Claro que eles não servem todas as opções de uma vez. Você pode escolher entre cerca de 40 sabores, que eles vão sempre revezando.

Alguns que me chamaram a atenção foram os de arroz com frango, espaguete com queijo, batata, carne de soja, cenoura, atum, cebola e alho.

Você mata o almoço e a sobremesa numa casquinha só!!!

Algumas especialidades da cozinha venezuelana também estão representadas, como o pabellón criollo.

E, claro, não podiam faltar algumas excentricidades, como o de hierba buena (será que é da boa mesmo?) e o de viagra, o único sorvete que ajuda a esquentar as coisas…

 

A saga do pão de queijo

22 Jul

Não é nada difícil ser italiano e viajar pelo mundo. Pizzas e massas de todo tipo são figurinha fácil nos cardápios em qualquer país.

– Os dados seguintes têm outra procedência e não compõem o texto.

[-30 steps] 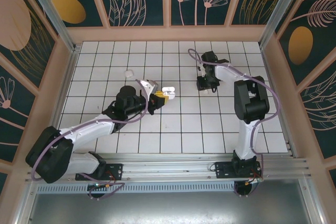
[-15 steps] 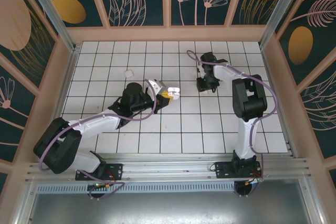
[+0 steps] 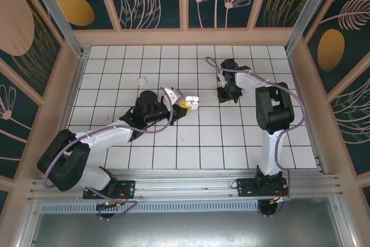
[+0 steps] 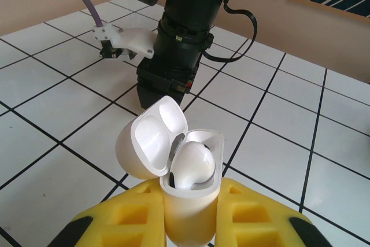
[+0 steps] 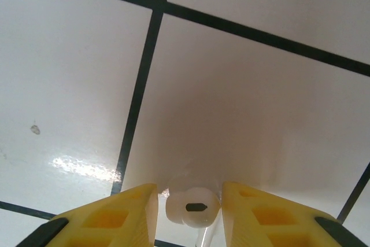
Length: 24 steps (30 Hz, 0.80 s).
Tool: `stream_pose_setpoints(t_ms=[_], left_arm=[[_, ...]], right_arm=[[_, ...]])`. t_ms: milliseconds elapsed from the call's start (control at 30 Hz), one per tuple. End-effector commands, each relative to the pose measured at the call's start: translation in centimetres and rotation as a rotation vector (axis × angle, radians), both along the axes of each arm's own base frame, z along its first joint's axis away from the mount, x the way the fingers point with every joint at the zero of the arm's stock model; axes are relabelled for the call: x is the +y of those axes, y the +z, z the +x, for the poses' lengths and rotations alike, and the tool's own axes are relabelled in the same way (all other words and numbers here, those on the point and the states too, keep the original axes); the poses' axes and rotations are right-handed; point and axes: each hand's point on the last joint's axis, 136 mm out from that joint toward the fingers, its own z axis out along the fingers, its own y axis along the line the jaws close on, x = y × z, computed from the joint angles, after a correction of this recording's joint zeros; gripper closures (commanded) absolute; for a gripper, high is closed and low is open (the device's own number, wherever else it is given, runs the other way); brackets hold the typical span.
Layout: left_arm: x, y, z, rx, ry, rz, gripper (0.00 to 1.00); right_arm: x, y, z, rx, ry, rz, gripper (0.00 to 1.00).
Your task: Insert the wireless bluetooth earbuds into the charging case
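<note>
– Bench (image 3: 231, 143) from above: what do we have on the white tiles?
– We see the left tool (image 3: 184, 106) near the middle, closed on the charging case (image 3: 191, 102). The right tool (image 3: 226, 95) points down at a tile farther back and to the right, well apart from the case. A small white piece (image 3: 140, 79) lies alone toward the back left, too small for us to tell what it is.
– And from the left wrist?
– The yellow fingers (image 4: 124, 215) press the body of the charging case from both sides and hold it upright. Its lid (image 4: 151, 143) is swung open to the left. One earbud (image 4: 191, 165) sits in the open top. Behind the case we see the right tool standing down on the bench.
– What do we get from the right wrist?
– A second earbud (image 5: 192, 206) lies on the bench between that tool's two fingers, beside a black tile line. The fingers stand close on either side of it, only narrowly apart. We cannot tell whether they already pinch it.
</note>
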Motion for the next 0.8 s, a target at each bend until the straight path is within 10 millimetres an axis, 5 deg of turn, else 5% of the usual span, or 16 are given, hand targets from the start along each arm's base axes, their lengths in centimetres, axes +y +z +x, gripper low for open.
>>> stream_pose_setpoints(t_ms=[0, 500, 767], left_arm=[[-0.6, 1.0, 0.2, -0.027, -0.012, -0.009, 1.00], [-0.2, 1.5, 0.0, -0.029, 0.003, -0.007, 1.00], [0.2, 2.0, 0.1, -0.021, 0.028, -0.019, 1.00]], right_arm=[[-1.2, -1.2, -1.3, 0.060, 0.002, -0.041, 0.65], [-0.8, -1.0, -0.6, 0.046, -0.056, -0.011, 0.76], [1.0, 2.7, 0.3, -0.107, -0.123, 0.067, 0.79]])
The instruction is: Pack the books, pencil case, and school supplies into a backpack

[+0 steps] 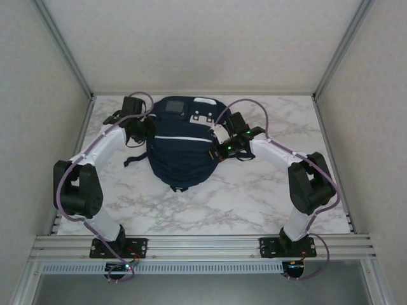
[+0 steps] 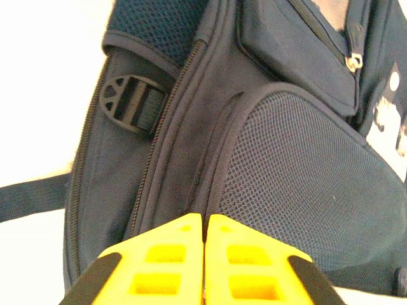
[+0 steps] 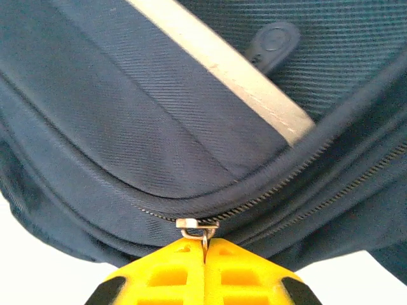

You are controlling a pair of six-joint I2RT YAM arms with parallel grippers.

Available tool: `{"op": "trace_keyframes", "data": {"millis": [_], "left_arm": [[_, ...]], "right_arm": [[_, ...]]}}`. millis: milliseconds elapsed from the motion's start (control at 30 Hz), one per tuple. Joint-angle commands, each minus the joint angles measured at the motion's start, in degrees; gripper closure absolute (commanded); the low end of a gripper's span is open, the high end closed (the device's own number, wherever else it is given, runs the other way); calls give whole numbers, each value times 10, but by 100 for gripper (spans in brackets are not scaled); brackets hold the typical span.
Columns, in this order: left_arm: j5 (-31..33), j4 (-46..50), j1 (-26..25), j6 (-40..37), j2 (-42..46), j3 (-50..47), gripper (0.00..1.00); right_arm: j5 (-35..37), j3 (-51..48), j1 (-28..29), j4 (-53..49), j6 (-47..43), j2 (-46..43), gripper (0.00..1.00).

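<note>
The backpack (image 1: 181, 143) lies at the middle of the bench (image 1: 254, 197). The left gripper (image 2: 204, 221) has its jaws clenched on the backpack's side seam; the right gripper (image 3: 205, 244) has its jaws grasping the metal zip pull (image 3: 197, 224).

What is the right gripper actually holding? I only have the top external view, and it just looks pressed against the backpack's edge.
Observer: In the right wrist view, the right gripper is shut on a small metal zipper pull on the backpack.
Operator: Is the zipper open at that spot?
Observer: No, the zipper teeth on either side of the pull look meshed shut.
Operator: And the left gripper?
Observer: The left gripper is shut, with its tips against the backpack's side seam beside a mesh pocket. I cannot tell whether it is pinching fabric.
</note>
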State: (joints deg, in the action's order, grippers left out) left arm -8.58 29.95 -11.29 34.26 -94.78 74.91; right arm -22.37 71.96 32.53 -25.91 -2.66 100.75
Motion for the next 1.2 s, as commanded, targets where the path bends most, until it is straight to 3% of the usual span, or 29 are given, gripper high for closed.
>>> {"op": "trace_keyframes", "data": {"millis": [0, 100, 200, 333, 467, 600, 700, 733, 833, 1167], "left_arm": [[5, 18, 12, 35, 26, 7, 35], [-23, -16, -8, 91, 61, -42, 23], [-24, -59, -39, 157, 95, -98, 22], [22, -146, -114, 290, 140, -199, 19], [43, -240, -164, 399, 135, -261, 21], [38, -277, -187, 413, 75, -236, 25], [36, -289, -195, 412, 28, -210, 38], [35, -299, -196, 415, 18, -208, 49], [30, -303, -198, 417, -5, -203, 100], [26, -253, -203, 400, 40, -275, 100]], "right_arm": [[-30, 30, 34, 13, 14, 42, 100], [-30, 52, 57, 16, 19, 71, 100], [-31, 68, 71, 21, 26, 91, 100], [-16, 72, 88, 33, 32, 103, 100], [-16, 59, 96, 49, 46, 97, 100], [-12, 36, 99, 64, 58, 78, 100], [-5, 12, 100, 68, 63, 60, 100], [-3, 6, 99, 66, 63, 54, 100], [32, -6, 100, 33, 36, 39, 100], [244, 59, 76, -133, -104, 76, 100]]}}
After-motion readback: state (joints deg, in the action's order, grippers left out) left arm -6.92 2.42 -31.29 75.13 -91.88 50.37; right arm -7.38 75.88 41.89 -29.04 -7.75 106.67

Complicado mesmo é ser mineiro e gostar (tanto) de pão de queijo.

Pelo Brasil afora ainda vai, mas e no exterior?

O tal do polvilho, doce ou azedo, não entra na lista de compras dos gringos. Nem sei se existe lá pelas bandas da Europa ou da América do Norte.

Aliás, nem sei como se diz polvilho em inglês. Alguém?

Mas ouvi dizer que em alguns lugares aqui pela América do Sul seria sim possível encontrar o quitute mineiro, ou pelo menos algo similar.

E eu fui à busca.

Eis que, logo no começo da minha viagem, no agora longínquo Paraguai, encontrei a minha primeira amostra, chamada ali de Chipá.

Até meio parecido, mas estranho.

Subindo um pouco mais, encontrei outra versão, o Cuñape, na região leste da Bolívia, ali pelas bandas de Santa Cruz de la Sierra e Cochabamba. Também parecido e até mais gostoso que o primo paraguaio, mas ainda diferente.

Meses depois, já tinha até esquecido do assunto quando, passando por uma padaria venezuelana, em Mérida, vi aquele bolinho branco com um nome mais do que esquisito – Almojabana – e decidi experimentar.

E não é que esse era bem parecido mesmo com o autêntico pão de queijo mineiro?

Bom, não é nem de longe tão bom quanto o da Tia Elza, mas deu pra matar um pouco a saudade.

Fui procurar saber e me disseram que se trata, na verdade, de uma iguaria da culinária colombiana, trazida a Mérida pela proximidade com o país vizinho.

E eu ainda tenho a Colômbia inteira pela frente para conhecer!

Êba!🙂

 

Uma surpresa atrás da outra

19 Jul

Uma cidade de 10 mil habitantes incrustada em uma região montanhosa não muito longe da costa, colonizada por alemães, aonde todas as construções têm o mesmo estilo das casas da região da Floresta Negra, no sudoeste da Alemanha.

Todas mesmo. É lei. Telhados triangulares, vermelhos ou verdes, vigas de madeira, tudo isso é item obrigatório.

O que não é obrigatório são os restaurantes com variedades de salsichas e chucrute no cardápio, e as garçonetes vestindo roupas típicas.

Nem as plantações de morangos, os suspiros e biscoitos artesanais, a Oktoberfest, o festival de música clássica, o povo branco, loiro e de olhos azulados e as placas e nomes em alemão.

Sem esquecer do clima frio, em contraste com as temperaturas escaldantes do restante do país, especialmente da região litorânea, a poucos quilômetros dali.

Esta é Colonia Tovar, a apenas 2h de Caracas.

 

 

(por acaso eu já disse que é uma cidade de 10 mil habitantes inteira em estilo alemão, em plena Venezuela?)